▶ Task description: Could you restate word for word every line of the records below, from the first one to the one holding "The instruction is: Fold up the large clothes"?

▶ Dataset items:
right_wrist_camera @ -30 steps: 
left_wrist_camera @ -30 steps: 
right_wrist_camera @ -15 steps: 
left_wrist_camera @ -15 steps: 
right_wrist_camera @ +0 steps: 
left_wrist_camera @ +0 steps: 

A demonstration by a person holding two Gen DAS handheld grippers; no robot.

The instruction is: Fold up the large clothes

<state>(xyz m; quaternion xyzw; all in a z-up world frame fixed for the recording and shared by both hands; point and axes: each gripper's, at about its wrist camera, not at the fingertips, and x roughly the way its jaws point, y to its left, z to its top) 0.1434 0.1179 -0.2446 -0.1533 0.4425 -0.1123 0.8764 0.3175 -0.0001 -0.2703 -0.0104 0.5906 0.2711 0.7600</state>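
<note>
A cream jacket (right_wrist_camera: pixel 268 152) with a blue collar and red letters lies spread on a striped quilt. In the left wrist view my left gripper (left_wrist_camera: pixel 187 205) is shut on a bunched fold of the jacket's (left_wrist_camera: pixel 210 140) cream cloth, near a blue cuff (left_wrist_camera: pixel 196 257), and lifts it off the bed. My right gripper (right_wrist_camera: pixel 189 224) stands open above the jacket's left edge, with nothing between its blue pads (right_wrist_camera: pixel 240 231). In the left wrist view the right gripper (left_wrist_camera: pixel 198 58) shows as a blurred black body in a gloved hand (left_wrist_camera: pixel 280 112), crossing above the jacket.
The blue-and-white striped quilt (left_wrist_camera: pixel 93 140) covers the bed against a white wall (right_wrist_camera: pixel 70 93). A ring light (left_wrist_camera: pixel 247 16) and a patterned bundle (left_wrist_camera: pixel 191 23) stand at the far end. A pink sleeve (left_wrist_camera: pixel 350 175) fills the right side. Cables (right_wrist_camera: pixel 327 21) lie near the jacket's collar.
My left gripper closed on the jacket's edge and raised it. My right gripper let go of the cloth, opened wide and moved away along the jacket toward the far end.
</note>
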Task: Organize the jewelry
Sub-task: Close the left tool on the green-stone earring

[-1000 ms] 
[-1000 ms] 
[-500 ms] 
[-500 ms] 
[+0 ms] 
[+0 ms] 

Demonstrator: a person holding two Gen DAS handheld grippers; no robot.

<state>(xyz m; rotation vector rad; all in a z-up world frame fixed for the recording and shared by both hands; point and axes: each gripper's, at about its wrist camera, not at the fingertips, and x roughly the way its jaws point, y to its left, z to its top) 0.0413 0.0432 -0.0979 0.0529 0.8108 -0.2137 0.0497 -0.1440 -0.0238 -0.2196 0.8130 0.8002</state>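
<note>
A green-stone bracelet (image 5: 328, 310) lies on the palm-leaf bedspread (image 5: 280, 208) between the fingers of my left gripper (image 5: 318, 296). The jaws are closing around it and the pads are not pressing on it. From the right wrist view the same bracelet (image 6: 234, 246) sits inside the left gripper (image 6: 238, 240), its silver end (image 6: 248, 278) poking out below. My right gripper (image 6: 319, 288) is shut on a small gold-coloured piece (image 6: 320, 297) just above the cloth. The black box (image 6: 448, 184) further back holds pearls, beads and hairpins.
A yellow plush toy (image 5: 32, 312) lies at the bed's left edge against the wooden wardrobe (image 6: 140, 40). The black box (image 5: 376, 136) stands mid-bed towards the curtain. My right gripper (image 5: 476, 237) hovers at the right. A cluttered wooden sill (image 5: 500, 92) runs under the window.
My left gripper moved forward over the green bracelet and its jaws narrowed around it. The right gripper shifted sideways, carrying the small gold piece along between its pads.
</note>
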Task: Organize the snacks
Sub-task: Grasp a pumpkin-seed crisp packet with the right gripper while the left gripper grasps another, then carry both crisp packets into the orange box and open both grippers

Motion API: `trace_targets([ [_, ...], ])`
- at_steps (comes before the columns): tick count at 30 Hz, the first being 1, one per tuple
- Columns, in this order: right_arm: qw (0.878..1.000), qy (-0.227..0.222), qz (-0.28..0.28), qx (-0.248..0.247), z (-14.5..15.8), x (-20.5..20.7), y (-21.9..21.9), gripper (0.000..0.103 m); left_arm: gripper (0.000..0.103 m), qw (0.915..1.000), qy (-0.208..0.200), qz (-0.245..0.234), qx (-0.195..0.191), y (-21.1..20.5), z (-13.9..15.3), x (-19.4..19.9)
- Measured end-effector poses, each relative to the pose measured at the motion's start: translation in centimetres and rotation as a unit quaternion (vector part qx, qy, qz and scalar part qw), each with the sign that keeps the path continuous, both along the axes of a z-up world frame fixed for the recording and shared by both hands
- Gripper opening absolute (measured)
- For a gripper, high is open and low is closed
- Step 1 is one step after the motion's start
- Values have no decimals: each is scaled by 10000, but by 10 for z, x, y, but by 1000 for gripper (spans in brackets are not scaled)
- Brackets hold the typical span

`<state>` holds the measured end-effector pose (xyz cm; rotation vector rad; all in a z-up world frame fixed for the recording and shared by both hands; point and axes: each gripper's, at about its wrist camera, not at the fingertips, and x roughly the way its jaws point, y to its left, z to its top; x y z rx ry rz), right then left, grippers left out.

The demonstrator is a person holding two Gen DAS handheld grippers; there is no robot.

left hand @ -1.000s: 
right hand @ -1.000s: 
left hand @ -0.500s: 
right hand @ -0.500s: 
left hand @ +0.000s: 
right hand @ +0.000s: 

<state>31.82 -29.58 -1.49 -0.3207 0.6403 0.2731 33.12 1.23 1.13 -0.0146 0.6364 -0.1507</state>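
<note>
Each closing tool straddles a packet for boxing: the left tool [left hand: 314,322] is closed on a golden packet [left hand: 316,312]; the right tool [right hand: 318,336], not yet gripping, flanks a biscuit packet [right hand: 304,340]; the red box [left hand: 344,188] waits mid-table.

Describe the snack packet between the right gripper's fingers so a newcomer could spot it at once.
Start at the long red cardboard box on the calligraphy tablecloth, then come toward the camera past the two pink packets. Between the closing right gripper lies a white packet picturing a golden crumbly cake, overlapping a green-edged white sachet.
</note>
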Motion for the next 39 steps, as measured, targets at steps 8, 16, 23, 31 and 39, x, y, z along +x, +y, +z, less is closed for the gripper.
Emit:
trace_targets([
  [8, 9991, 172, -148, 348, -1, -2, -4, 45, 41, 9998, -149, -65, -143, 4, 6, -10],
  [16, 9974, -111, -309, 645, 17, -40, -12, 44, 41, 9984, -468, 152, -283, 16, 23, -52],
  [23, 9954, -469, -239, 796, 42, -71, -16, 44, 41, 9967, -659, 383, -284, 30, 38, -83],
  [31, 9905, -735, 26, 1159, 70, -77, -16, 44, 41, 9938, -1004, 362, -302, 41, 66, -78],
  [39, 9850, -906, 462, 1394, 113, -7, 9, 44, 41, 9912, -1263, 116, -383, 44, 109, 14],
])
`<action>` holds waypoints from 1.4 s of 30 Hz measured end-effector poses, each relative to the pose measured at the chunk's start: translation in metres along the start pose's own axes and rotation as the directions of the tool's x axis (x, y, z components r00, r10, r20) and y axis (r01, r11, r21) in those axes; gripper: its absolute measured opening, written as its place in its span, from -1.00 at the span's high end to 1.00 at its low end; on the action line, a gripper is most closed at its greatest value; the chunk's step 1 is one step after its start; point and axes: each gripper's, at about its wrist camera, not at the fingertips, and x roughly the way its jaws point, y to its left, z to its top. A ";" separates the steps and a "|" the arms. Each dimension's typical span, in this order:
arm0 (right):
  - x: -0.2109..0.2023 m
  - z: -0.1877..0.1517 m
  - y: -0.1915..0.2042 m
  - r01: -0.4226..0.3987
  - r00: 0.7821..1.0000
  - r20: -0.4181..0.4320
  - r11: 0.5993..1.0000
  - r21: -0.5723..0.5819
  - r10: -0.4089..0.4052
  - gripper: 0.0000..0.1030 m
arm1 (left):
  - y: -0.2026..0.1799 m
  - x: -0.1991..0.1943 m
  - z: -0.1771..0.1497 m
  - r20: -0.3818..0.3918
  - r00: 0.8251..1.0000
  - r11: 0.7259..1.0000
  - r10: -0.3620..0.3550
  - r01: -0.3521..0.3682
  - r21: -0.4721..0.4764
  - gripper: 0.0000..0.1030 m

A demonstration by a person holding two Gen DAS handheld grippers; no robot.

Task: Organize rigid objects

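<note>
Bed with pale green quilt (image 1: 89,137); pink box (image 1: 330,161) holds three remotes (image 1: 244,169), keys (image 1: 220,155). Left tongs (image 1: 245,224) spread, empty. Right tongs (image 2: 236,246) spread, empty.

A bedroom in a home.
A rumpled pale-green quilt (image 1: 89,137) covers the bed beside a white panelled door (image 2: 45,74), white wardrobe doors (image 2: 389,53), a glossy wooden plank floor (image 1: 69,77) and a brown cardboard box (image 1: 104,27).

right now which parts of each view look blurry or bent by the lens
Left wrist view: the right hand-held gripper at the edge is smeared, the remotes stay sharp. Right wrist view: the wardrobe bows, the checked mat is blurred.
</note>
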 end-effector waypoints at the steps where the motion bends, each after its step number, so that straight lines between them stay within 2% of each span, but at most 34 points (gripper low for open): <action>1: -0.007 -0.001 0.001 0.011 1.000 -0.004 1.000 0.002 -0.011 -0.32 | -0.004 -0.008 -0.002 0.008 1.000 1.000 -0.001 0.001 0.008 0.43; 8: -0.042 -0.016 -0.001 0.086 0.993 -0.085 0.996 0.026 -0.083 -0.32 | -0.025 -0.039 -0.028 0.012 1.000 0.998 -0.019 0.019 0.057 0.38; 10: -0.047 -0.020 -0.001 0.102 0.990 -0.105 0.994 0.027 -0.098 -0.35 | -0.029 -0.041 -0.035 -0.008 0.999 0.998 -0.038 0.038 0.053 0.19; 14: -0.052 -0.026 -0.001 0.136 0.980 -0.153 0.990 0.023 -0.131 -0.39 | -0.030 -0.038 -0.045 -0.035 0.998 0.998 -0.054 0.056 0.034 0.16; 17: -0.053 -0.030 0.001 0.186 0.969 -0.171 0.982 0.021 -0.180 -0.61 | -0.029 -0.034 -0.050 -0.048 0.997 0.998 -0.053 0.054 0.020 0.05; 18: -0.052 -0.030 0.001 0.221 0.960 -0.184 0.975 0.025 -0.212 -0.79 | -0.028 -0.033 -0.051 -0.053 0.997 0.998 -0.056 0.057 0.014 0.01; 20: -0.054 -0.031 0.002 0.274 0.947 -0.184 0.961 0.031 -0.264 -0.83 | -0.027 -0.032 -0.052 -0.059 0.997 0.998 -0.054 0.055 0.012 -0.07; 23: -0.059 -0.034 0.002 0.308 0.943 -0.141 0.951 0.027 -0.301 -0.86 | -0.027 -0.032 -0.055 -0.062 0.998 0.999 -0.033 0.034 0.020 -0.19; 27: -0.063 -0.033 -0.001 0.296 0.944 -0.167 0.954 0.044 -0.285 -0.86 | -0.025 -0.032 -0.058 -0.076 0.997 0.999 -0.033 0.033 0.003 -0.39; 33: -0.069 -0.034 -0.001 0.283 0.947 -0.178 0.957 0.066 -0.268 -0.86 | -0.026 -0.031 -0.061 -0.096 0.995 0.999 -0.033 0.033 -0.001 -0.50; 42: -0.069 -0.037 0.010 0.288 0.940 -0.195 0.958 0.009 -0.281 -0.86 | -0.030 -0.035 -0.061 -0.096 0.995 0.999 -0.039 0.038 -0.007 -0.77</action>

▶ Response box:
right_wrist_camera @ -30 steps: 
left_wrist_camera @ -30 steps: 
right_wrist_camera @ -15 steps: 
left_wrist_camera @ -15 steps: 
right_wrist_camera @ +0 steps: 
left_wrist_camera @ +0 steps: 

A demonstration by a person holding two Gen DAS handheld grippers; no robot.

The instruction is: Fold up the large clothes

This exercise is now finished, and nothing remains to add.